▶ **SUPPLIED DATA**
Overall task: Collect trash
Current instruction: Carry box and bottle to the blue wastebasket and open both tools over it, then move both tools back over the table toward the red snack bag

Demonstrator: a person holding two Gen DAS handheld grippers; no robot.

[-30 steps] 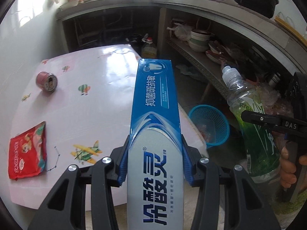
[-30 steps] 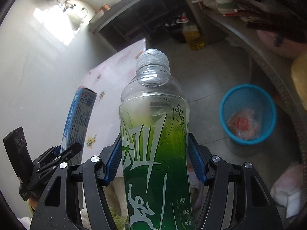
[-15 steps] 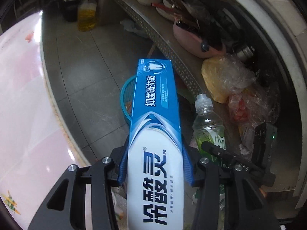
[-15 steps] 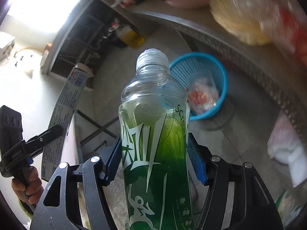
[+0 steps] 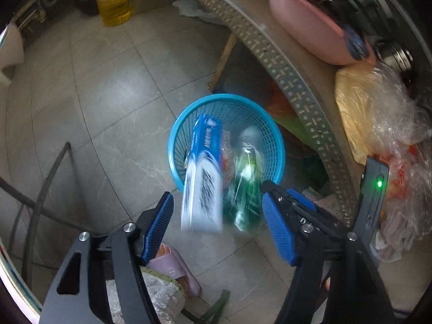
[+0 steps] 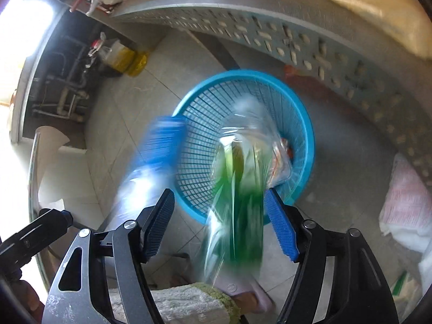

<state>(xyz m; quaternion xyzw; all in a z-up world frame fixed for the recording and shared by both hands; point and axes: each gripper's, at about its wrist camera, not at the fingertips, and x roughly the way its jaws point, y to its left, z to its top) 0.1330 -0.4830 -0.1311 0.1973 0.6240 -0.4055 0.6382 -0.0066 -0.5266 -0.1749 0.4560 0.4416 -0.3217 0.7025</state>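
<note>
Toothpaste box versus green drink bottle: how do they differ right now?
The toothpaste box is a flat-sided blue and white carton; the green drink bottle is round clear plastic with a green label. The box is on the left, over the blue basket rim; the bottle sits more centrally over the opening. Shared: both are motion-blurred, free of the open left gripper and right gripper.

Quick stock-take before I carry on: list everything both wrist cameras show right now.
toothpaste box: one, blue and white, blurred, above the basket's near rim
bottle: one, clear and green, blurred, over the basket
basket: one, blue mesh, on the floor
oil jug: one, yellow, far floor
basin: one, pink, on the shelf
plastic bags: several, yellowish and clear, on the shelf
slipper: one, pink, near floor
left tool: one, black, blue pads, open
right tool: one, black, blue pads, open
</note>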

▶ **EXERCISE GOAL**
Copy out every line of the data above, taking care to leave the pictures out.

▶ **ANSWER BOX**
Overall task: Collect trash
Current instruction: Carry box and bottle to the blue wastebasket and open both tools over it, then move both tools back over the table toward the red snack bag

Demonstrator: a person holding two Gen DAS handheld grippers; no robot.

[-30 steps] 
[-30 steps] 
[-15 steps] 
[-15 steps] 
[+0 steps] 
[+0 steps] 

<state>(xyz m; quaternion xyzw; all in a z-up world frame fixed for the recording and shared by both hands; point and axes: each gripper's, at about its wrist camera, not at the fingertips, and x roughly the way its jaws point, y to its left, z to its top) 0.1330 -0.4830 -0.1311 0.1973 0.6240 -0.4055 0.6382 -0.0066 -0.5266 -0.1749 0.4560 0.4416 -0.3217 0.7025</state>
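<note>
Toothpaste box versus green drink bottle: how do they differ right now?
The toothpaste box is a flat-sided blue and white carton; the green drink bottle is round clear plastic with a green label. The box is on the left, over the blue basket rim; the bottle sits more centrally over the opening. Shared: both are motion-blurred, free of the open left gripper and right gripper.

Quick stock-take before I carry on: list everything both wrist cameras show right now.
toothpaste box: one, blue and white, blurred, above the basket's near rim
bottle: one, clear and green, blurred, over the basket
basket: one, blue mesh, on the floor
oil jug: one, yellow, far floor
basin: one, pink, on the shelf
plastic bags: several, yellowish and clear, on the shelf
slipper: one, pink, near floor
left tool: one, black, blue pads, open
right tool: one, black, blue pads, open
</note>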

This completes the output for the exercise.